Avant 2022 et l’élection présidentielle, on pourra voir les conséquences de cette politique : la réduction statistique du nombre de chômeurs inscrits à Pôle emploi. Ce qu’on ne verra pas, c’est qu’il y aura de plus en plus de gens radiés de Pôle emploi, mais qui n’auront pas trouvé d’emploi. En augmentant la durée de cotisation pour prétendre à l’indemnisation, le gouvernement va priver beaucoup de personnes d’un revenu de substitution, et il fait aussi en sorte que moins de gens s’inscrivent à Pôle emploi. Après tout, pourquoi s’inscrire à Pôle emploi si on ne touche aucune indemnité, mis à part pour être fliqué et arnaqué ?

Les arnaques sont de plus en plus nombreuses sur le site de Pôle emploi, pourtant aucune mesure n’a été prise à leur encontre. Les contrôleurs embauchés ne contrôleront pas les annonces publiées sur le site, et les conseillers déjà bien sollicités n’y peuvent rien non plus. D’ailleurs aucun plan d’embauche de conseillers n’est prévu dans cette réforme, pourtant ceux-ci se plaignent souvent des conditions dans lesquels ils doivent travailler et de la pression que leur direction leur met pour radier ou trouver des formations bidons à tour de bras.

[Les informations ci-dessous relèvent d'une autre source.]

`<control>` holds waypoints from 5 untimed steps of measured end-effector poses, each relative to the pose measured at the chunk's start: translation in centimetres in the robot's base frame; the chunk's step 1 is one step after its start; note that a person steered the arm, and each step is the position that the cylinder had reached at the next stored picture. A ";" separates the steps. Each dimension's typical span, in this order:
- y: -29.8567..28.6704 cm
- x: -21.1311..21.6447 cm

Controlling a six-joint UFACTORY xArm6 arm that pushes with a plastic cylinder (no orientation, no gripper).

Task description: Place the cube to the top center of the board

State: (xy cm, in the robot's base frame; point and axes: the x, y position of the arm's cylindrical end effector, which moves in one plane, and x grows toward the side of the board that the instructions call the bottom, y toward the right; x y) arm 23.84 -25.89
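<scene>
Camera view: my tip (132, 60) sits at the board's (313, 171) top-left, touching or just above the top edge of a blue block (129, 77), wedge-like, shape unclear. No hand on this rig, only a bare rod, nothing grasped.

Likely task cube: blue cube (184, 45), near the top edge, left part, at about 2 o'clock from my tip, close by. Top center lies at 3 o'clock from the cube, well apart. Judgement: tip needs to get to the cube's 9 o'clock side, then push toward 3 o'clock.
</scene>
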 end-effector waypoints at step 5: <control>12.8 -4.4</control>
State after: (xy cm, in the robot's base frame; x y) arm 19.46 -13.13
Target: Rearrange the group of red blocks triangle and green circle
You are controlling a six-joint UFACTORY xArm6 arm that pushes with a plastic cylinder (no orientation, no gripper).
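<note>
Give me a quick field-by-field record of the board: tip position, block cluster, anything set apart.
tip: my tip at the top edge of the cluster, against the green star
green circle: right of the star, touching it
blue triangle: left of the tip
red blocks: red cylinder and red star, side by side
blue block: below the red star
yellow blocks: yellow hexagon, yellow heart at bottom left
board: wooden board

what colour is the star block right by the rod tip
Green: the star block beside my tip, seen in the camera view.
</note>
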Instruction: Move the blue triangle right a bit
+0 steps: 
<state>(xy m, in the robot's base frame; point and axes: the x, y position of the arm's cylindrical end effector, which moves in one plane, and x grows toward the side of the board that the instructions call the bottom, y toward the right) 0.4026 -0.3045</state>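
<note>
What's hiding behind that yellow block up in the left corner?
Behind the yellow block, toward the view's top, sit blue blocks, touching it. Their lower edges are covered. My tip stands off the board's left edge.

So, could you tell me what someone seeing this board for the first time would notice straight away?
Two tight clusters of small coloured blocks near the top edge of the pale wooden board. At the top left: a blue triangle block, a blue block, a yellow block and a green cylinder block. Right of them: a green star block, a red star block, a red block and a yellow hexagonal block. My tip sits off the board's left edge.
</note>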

Les entreprises prestataires de services pour Pôle emploi seront aussi gagnantes dans l’histoire : les nouveaux ateliers qu’elles proposeront seront sans doute « Apprendre à remplir les carnets numériques » ou encore « Apprendre à être corvéable pour se rendre employable ».

Les entreprises en général seront les grandes bénéficiaires de tout cela. Les syndicats sont déjà prévenus que maintenant, dans toutes les futures négociations, ils n’auront aucune marge de manœuvre. Ensuite, on leur prépare aux entreprises une future main-d’œuvre qui ne pourra plus se permettre de refuser les offres qu’elles jugent acceptables de proposer. Les allocations-chômage plus difficiles à obtenir feront accepter n’importe quoi aux inscrits, même pour des durées et des salaires farfelus. Et les « chanceux » bénéficiaires auront des allocations ultras précaires et ne pourront pas compter là-dessus pour décider pleinement de leur projet professionnel.

La messe est dite pour les chômeurs et tout un tas de précaires : cette réforme s’appliquera cet été. La période peut paraître cavalière, mais de toute façon nous avons vu peu de syndicats réagir vraiment aux premières annonces.

Pourtant, en s’attaquant à un outil qui repose sur un système de financement collectivisé de tous les salariés, on peut y voir aussi un message adressé à ceux qui pensent pouvoir s’opposer à la réforme de la Sécu et à celle des retraites, qui va avec.

Après les réformes du rail, de l’éducation, des services publics, les réformes continuent dans le seul intérêt des entreprises privées. Ce sont donc les précaires qui y passent cet été.

Si nous ne pouvons pas empêcher ce qui va arriver, espérons qu’il sera toujours possible de s’organiser pour y faire face.